# Q12. Two points have coordinates A(1,3) and C(7,7). Find the equation of perpendicular bisector of AC. B is the point on the y-axis equidistant from A and C and ABCD is a rhombus. Find the coordinates of B and D. Show that the area of the rhombus is 52 units^2 and hence calculate the perpendicular distance of A from BC. ``

Points A and C are opposite on the same diagonal.
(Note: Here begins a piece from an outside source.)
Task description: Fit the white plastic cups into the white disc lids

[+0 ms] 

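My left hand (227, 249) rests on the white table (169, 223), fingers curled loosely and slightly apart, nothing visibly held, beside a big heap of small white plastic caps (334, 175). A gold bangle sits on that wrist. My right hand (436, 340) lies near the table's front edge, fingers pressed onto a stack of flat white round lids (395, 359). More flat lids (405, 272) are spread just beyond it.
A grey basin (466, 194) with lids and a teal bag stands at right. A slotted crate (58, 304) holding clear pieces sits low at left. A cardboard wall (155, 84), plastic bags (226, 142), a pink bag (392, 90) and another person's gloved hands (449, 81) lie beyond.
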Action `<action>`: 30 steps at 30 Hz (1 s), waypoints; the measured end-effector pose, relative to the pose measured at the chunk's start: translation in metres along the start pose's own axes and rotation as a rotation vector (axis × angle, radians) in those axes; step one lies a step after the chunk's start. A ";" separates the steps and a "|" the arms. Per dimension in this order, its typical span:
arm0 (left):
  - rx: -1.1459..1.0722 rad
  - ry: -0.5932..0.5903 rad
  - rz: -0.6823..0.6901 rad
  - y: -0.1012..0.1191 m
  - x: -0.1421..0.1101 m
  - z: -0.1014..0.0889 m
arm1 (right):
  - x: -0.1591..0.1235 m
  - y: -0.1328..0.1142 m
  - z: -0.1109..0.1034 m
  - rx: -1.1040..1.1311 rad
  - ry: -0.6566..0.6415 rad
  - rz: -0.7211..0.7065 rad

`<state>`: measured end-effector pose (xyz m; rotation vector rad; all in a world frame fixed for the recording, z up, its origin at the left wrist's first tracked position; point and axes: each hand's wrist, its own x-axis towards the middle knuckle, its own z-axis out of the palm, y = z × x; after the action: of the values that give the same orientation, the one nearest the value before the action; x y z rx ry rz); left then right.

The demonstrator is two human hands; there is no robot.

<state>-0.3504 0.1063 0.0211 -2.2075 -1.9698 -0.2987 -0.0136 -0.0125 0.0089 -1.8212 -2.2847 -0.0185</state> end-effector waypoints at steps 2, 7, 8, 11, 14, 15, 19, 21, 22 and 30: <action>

The slope of the line that joins AC is

`m = (Y_C-Y_A)/(X_C-X_A) =(7-3)/(7-1) =4/6 =2/3`

The point O at half distance between A and C has the coordinates

`O( X_A + (X_C-X_A)/2, Y_A+(Y_C-Y_A)/2) =O (1 +(7-1)/2 ,3+(7-3)/2) =O(4, 5)`

The slope of line that is perpendicular to AC is

`m_1 =-1/m =-3/2`

The equation of the line that passes through point `O(4,5)` and has the slope `-3/2` is

`(y-Y_O) =m_1*(x-X_0)`

`y-5 =(-3/2)(x-4)`

`y-5 = -3/2*x +6`

`y = -3/2*x +11`    (1)

Point B is on the y axis, it means `X_B =0` . This condition combined with equation (1) gives

`Y_B =+11`

Thus the coordinates of B are `B(0,11)`

Now to find the coordinates of point D.

The horizontal distance between points B and O is

`Delta(X) = X_O- X_B =4-0 =4`

The vertical distance between points B and O is

`Delta(Y) = Y_O -Y_B =5-11 =-6`

Point D is diametrally opposed to point B with respect to center O thus,

`X_D = X_B +2*Delta(X) =0 +2*4 =8`

`Y_D = Y_B +2*Delta(Y) = 11-2*6 =-1`

Coordinates of point D are `D(8,-1)`

Finally to find the area or figure we need to find the length of diagonals:

`|AC|=sqrt[(7-1)^2+(7-3)^2] =7.21`

`|BD| =sqrt[(8-0)^2 +(-1-11)^2] =14.42`

Area of figure is just

`S = (|AC|*|BD|)/2 =(7.21*14.42)/2 =52`

Answer: the points B and D have the coordinates `B(0.11)` and `D(8,-1)`